6 Kommentare zu “Editorial”

  1. Rainer Knepperges schreibt:

    Ich glaube nicht, dass das geht, „einfach zu sagen, was los ist“. Wenn einer als Verlierer dasteht, wie Frodon in diesem Fall, dann wählt er die Pose des Unangefochtenen, wohl weil er ahnt, dass sogar der interessierteste Leser „ja gar nichts über diese Bösartigkeiten und Ränkespiele lesen“ will, die allerdings in der Beschreibung eines Machtkampfes, heute wie „damals“, das genau Beschriebene sein müssten.

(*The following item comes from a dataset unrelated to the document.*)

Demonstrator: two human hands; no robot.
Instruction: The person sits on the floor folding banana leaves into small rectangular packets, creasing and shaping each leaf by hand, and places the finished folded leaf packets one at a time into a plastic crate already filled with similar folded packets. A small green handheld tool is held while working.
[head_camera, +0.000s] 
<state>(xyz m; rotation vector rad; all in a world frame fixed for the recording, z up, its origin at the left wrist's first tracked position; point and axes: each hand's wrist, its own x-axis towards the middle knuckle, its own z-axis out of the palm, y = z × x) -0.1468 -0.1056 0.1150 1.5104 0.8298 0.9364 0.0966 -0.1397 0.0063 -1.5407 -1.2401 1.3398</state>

    War nicht Nettelbecks „… natürlich nicht …“ nur deshalb so cool, weil sein Ich-hab’s-nicht-nötig auf solidem Fundament stand. Und ist nicht auch das, was du von Kließ zitierst, nur deshalb so überzeugend, weil „die dreiste Verkehrung politischer Begriffe ins Gegenteil“ ein sauber belegbarer Vorgang ist – auf dem Papier. Fraglos unschön anzusehen sind Kämpfe um Macht und Anerkennung. Eine ewige Katastrophe.

    „Wenn viele Menschen beisammen sind, muss man sie durch Riten voneinander trennen, sonst massakrieren sie einander. Das Kino bewies das Gegenteil. Dieses überaus gemischte Publikum schien weniger durch eine Festlichkeit vereinigt zu sein als durch eine Katastrophe, die Etikette war tot und gab endlich den Blick frei auf das wirkliche Band zwischen den Menschen, auf die Anhänglichkeit.“ (Jean-Paul Sartre: Die Wörter)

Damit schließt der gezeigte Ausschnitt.